Partout, il dit avoir observé « désordre, anarchie et insalubrité ». Tahirou Sarr parle de « sites dortoirs » où s’entasse une population étrangère vivant dans des conditions précaires. Il met cette situation en lien avec l’absence d’une politique rigoureuse de gestion du séjour des étrangers au Sénégal.
Une interpellation du président et du ministre de l’Intérieur
Au terme de sa descente sur le terrain, le député a adressé une interpellation au président Bassirou Diomaye Faye et au ministre de l’Intérieur et de la Sécurité publique, Mouhamadou Makhtar Cissé. Il a rappelé le principe de libre circulation des biens et des personnes au sein de la CEDEAO, tout en soulignant qu’après 90 jours de présence sur le territoire, l’État doit régulariser le séjour des ressortissants étrangers. Selon lui, cette obligation n’est pas respectée.
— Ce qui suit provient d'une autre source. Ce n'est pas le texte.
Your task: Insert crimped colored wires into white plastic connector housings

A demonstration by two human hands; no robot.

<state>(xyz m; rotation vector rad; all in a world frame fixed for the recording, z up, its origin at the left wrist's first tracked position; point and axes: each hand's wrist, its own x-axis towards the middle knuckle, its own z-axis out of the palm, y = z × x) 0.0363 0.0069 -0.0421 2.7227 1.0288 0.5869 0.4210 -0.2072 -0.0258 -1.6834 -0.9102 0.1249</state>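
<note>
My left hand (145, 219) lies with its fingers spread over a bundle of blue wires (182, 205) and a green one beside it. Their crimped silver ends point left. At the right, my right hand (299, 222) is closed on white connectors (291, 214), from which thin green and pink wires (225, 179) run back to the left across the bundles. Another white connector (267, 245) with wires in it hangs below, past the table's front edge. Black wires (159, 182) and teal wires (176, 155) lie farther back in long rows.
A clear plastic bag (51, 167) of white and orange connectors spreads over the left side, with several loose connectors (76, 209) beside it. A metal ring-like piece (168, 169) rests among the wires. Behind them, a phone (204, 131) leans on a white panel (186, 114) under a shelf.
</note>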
Tahirou Sarr, qui avait déjà contesté l’interdiction d’occuper les autoponts, échangeurs et autres ouvrages publics à Dakar, juge cette mesure inadaptée tant que les entrées restent incontrôlées. Il a maintes fois dénoncé que des étrangers entrent et s’installent au Sénégal sans contrôle d’identité rigoureux ni cadre migratoire clairement défini. Le parlementaire a rappelé une disposition communautaire permettant à un État membre de renvoyer une communauté étrangère dont la présence deviendrait préoccupante pour l’ordre public. Il a appelé à la mise en place d’une carte de séjour efficace et a interrogé le gouvernement sur les modalités de contrôle aux frontières, s’étonnant que des personnes puissent entrer sur le territoire national sans document d’identité international reconnu.